The paper and its jailed owner Jimmy Lai have long been a thorn in Beijing’s side with unapologetic support for the financial hub’s pro-democracy movement.
Five hundred police sifted through reporters computers and notebooks.
Hong Kong police said 500 officers raided the anti-government tabloid’s Tseung Kwan O office,, going through reporters’ documents and notes.
Apple Daily streamed the event live online.
Police raid the Apple Daily newsroom
Dawn operation
More than 500 officers conducted a dawn operation which authorities said was sparked by articles Apple Daily had published “appealing for sanctions” against Hong Kong and China’s leaders.
Pictures published by Apple Daily showed police sitting at reporters’ desks and using their computers.
A person streaming a live feed for Apple Daily’s Facebook page said reporters were prevented from accessing certain floors or getting their equipment or notebooks.
In a message to readers, Apple Daily warned Hong Kong’s press freedoms are “hanging by a thread”.

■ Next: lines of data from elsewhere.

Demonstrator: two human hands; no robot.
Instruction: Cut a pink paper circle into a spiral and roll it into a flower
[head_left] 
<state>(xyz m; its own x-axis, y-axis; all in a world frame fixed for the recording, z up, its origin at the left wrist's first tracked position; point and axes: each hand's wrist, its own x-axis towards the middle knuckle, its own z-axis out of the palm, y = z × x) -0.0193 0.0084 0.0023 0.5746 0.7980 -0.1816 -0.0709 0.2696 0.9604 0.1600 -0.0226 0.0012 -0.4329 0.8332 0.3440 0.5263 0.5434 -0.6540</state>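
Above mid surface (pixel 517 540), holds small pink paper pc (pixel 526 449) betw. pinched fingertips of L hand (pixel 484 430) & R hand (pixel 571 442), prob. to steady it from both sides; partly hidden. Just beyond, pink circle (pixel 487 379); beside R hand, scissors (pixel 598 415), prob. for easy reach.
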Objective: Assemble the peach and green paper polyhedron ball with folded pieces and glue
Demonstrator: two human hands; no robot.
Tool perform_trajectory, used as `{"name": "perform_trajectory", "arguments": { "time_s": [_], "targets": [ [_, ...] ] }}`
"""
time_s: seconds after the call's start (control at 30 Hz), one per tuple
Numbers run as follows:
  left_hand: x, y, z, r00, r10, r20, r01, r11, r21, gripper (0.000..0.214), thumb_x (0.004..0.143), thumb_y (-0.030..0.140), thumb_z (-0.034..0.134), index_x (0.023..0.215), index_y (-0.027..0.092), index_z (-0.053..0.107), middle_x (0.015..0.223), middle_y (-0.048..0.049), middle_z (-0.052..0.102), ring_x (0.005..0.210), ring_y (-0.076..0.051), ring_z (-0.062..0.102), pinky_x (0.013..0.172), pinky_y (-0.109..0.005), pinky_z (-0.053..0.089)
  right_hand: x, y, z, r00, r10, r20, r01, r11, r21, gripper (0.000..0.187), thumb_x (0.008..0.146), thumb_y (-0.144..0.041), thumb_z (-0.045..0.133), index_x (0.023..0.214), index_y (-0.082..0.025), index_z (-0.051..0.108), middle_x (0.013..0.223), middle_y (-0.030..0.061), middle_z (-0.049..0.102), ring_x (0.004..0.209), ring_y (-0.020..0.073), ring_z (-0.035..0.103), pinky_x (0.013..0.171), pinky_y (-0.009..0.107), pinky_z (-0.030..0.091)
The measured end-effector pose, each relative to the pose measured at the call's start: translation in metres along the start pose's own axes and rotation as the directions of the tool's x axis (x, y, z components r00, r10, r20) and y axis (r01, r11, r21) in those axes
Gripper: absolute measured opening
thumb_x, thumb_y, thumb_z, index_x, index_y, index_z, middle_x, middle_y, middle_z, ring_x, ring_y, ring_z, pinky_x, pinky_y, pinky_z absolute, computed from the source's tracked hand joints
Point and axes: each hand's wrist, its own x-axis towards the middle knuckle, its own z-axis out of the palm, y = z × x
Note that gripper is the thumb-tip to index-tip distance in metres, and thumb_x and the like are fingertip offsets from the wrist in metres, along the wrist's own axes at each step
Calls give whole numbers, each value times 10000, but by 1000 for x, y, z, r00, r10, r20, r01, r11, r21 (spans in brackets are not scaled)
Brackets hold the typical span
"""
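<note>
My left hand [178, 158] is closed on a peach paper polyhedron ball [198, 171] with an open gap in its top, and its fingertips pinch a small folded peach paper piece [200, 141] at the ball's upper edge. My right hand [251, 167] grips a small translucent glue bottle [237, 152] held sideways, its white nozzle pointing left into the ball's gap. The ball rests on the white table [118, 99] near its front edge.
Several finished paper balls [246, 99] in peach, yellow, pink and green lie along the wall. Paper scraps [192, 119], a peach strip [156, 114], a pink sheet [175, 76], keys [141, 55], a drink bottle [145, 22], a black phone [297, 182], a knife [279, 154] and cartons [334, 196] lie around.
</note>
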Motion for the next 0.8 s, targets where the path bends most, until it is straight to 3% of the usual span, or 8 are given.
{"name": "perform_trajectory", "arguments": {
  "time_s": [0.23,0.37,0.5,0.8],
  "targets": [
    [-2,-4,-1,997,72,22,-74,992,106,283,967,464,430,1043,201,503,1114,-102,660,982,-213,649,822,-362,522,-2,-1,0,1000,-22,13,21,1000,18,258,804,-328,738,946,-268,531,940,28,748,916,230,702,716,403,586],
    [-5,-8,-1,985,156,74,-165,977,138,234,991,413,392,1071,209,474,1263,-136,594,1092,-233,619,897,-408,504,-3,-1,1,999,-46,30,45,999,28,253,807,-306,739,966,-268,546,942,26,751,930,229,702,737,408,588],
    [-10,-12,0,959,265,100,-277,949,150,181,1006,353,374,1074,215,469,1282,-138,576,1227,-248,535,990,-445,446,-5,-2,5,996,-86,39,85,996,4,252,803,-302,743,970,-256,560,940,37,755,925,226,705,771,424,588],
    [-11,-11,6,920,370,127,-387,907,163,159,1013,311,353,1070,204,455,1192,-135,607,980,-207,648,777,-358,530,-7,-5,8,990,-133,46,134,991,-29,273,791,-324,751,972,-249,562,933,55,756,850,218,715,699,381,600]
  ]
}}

Police say at least 30 articles published in 2019 may have breached national security by calling for foreign sanctions against the Hong Kong government.
This is the first time where authorities said news articles could potentially violate the security law.
Supt Li, who heads the police force’s national security department, said Secretary for Security John Lee had issued an order to freeze HK$18 million worth of assets.
Five people were arrested and money seized during the raids.
After the raid, reporters returned to a semi-gutted newsroom with the paper saying 38 computers were taken away.
Five executives of Apple Daily and Next Digital – editor-in-chief Ryan Law, chief executive Cheung Kim Hung, Chief Operating Officer Chow Tat Kuen, Deputy Chief Editor Chan Pui Man and Chief Executive Editor Cheung Chi Wai were detained.
The raid is the latest blow to media tycoon Jimmy Lai, the tabloid’s owner and a staunch Beijing critic.
Security Secretary John Lee describes the newsroom as a “crime scene” and says the operation is aimed at those who use reporting as a “tool to endanger” national security.
“We are talking about a conspiracy in which these suspects try to make use of journalistic work to collude with a foreign country or external element to impose sanctions or take hostile activities against Hong Kong and … China,” Mr Lee said.